Des pistes à explorer pour s’en sortir
Pour s’en sortir, l’économiste propose d’explorer, impérativement, trois pistes. La première consiste à investir gros, même très gros, dans l’éducation et la formation en général et à compter, à cette fin, sur les avantages de la numérisation pour atteindre des résultats dans les meilleurs délais.
En second lieu, M. Dimassi propose aux Tunisiens d’exploiter la précieuse opportunité que leur offre la proximité de l’Europe pour deux raisons principales. Il s’agit de saisir la chance du vieillissement de la population du vieux contient pour placer, dans le cadre d’une émigration organisée, l’excédent de demandeurs d’emplois tunisiens. Les Tunisiens peuvent aussi, à la faveur des conventions conclues avec l’Union européenne (UE), prendre un raccourci heureux en tirant le meilleur profit des progrès accomplis en Europe en matière de recherche et d’innovation technologique.
La troisième piste concerne la paix sociale à travers la réorganisation du monde du travail et le dialogue social. Pour les syndicats et le reste des partenaires sociaux, l’idée de l’expert serait de transcender les négociations stériles et improductives sur les majorations salariales pour d’autres négociations plus globales qui toucheraient l’amélioration de la productivité et la répartition équitable de la richesse entre patrons et travailleurs.

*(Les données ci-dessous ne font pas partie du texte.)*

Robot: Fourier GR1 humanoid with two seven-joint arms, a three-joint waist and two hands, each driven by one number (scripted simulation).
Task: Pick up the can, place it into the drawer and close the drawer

Hassine Dimassi, on le sait, a été dans les rouages de l’Etat en tant ministre des Finances. Il est très sollicité par les médias et les organisations de la société civile. Il est, également, l’un des conseillers du président de la république, Béji Caid Esssebsi, qui l’a chargé d’encadrer une grande réforme. Aussi, et par-delà ses propositions soulignées ci-haut et qui ne sont pas vraiment inédites, il a tous les moyens intellectuels et la crédibilité politique requise, pour faire mieux et animer une réflexion indépendante sur un nouveau grand projet de société et sur un nouveau modèle de développement qui ne serait pas dictée par une quelconque partie influente, intérieure ou extérieure au pays.